Dear Editor in Chief
This short case presented below highlights the importance of Pathologists, whom are usually considered as bench side consultants, in diagnosing a case, which was not that unusual, but remained undiagnosed for almost 2 years due to lack of multidisciplinary approach by the referred clinicians.
A vaginal smear of a 40 yr old female patient was received for evaluation with the history of lower abdominal pain and vaginal discharge since 2 years. Differential diagnosis of cervicitis/ vaginosis/ vaginal atrophy/ cervical cancer was being considered at this stage before proceeding for microscopy examination.
Microscopy revealed an adequate smear with no overt epithelial cell abnormality. However at places epithelial cells showed presence of clear round intracytoplasmic vacuoles with mild to moderate inflammation in background (Fig. 1). Presence of these vacuoles with no other abnormality aroused suspicion of vaginitis secondary to Chlamydia trachomatis infection. Possibility of human papilloma virus (HPV) infection was clearly ruled out due to lack of perinuclear clearing of cytoplasm and any dysplastic changes in epithelial cells.

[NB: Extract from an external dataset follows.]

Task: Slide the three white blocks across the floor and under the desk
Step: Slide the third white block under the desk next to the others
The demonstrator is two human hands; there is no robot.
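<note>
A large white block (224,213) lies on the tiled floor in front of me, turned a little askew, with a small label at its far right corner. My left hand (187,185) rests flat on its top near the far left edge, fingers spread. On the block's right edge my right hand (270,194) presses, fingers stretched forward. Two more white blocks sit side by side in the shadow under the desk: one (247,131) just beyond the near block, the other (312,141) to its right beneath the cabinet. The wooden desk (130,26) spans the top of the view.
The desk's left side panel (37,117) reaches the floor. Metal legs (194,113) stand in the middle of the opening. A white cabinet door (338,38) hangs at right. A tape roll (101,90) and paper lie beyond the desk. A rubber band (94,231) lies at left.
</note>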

Fig. 1: showing clear round intracytoplasmic vacuoles adjacent to nuclei in epithelial cells with mild to moderate inflammation in background
However diagnosis of C. trachomatis infection was still provisional as there were no confirmatory tests available. On further enquiry with the patient, it was revealed that she was having repeated on and off episodes of itching, redness, and watering of eyes since last 2 years, for which she regularly consulted an Ophthalmologist and got relieved of symptoms temporarily. Besides she gave history of pain in lower back and difficulty in bending down as well as climbing stairs since 2 years. These symptoms were also relieved partially on consulting an orthopedic doctor only to return back after few days. Further it was elicited that she was also having on and off fever since 2 years and was nulliparous with a history of spontaneous abortion at 2 months.

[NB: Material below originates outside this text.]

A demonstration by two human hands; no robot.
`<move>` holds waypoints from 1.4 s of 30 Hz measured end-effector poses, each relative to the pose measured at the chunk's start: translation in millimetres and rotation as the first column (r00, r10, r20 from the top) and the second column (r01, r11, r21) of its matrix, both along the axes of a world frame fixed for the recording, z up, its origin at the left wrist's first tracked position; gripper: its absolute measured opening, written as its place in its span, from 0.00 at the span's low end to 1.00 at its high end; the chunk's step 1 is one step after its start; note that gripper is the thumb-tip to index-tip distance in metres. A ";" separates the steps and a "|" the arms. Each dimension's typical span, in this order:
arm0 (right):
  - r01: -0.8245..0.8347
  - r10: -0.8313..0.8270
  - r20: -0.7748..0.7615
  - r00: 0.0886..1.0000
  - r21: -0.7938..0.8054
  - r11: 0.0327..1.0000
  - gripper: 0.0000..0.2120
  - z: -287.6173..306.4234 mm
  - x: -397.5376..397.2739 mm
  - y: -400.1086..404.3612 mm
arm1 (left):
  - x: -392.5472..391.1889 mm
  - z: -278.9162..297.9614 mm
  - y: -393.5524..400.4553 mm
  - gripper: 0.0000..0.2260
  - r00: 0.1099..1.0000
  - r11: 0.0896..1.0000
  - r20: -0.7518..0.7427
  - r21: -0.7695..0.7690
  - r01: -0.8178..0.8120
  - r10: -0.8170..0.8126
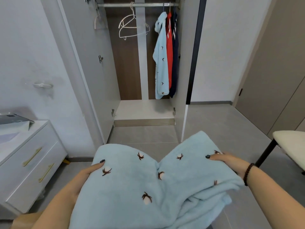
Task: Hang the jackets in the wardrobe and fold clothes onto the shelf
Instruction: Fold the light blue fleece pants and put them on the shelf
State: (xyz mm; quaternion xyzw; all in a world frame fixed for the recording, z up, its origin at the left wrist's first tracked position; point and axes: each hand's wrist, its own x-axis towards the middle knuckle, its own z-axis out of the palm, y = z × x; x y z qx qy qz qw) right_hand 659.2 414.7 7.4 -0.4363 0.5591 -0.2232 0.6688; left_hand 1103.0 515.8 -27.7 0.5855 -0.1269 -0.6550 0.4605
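A folded light-blue fleece garment (148,182) with small cotton-flower prints lies across both my hands in front of me. My left hand (89,172) grips its left edge, thumb on top. My right hand (226,160) grips its right edge, thumb on top, with a bead bracelet on the wrist. Ahead stands the open wardrobe. On its rail (138,4) hang a matching light-blue jacket (160,60), a red jacket (169,52) and a navy jacket (175,55) at the right. Empty white hangers (132,26) hang mid-rail. The pale bottom shelf (143,110) is bare.
A white drawer unit (31,156) with gold handles stands at the left, with a box (14,119) on top. A cream stool (290,142) with a black leg is at the right. The wardrobe doors (92,66) stand open on both sides, above grey floor tiles.
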 end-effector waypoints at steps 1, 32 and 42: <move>-0.017 0.014 -0.038 0.999 -0.087 0.996 0.28 18.2 6.2 -7.6 | -10.0 13.8 -2.6 0.16 0.998 0.997 -0.056 -0.069 0.022 -0.026; -0.735 0.512 -0.533 0.673 -0.560 0.383 0.41 6.4 262.3 117.4 | -29.0 21.8 23.5 0.30 0.983 0.968 -0.004 -0.175 -0.182 0.184; -0.739 0.380 -0.636 0.671 -0.610 0.285 0.35 -34.9 221.6 116.1 | -28.0 8.9 25.0 0.11 0.957 0.984 0.252 -0.139 -0.113 0.146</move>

This classical clinical triad of cervicitis / vaginitis, conjunctivitis and arthralgia which emerged on detailed history taking pointed towards possibility of Reactive Arthritis or popularly called as Reiter’s Syndrome, secondary to C. trachomatis infection. The patient was asked to consult her Gynaecologist back and was initiated on appropriate treatment in form NSAIDS and azithromycin to specifically target Chlamydia. Patient responded well to the treatment. Her complaints of lower abdominal pain and repeated conjunctivitis were completely cured off and she also reported of marked improvement of her symptoms of lower back pain, at follow-up of 2 months of initiating treatment. Though in this case, we were not able to perform demonstration of Chlamydia at molecular level which involves McCoy or HeLa cell cultures, but her prompt improvement in symptoms following targeted therapy, made us to believe that we were actually dealing a case of Reactive Arthritis secondary to C. trachomatis infection.
Reactive Arthritis is an infection induced systemic illness characterized by an aseptic inflammatory joint as well as eye involvement in a patient with infection located in a distant organ/system, most commonly genitourinary system (1). An ineffective immune system is considered responsible for the same (2). Very few studies are available relating association of C. trachomatis with this entity(3).
To conclude, this was a case in which, the Pathologist played an important role on forefront to diagnose an entity which was being missed by clinicians for about 2 years. Truly a pathologist is a “Consultant of Consultants”.
The authors declare that there is no conflict of interests.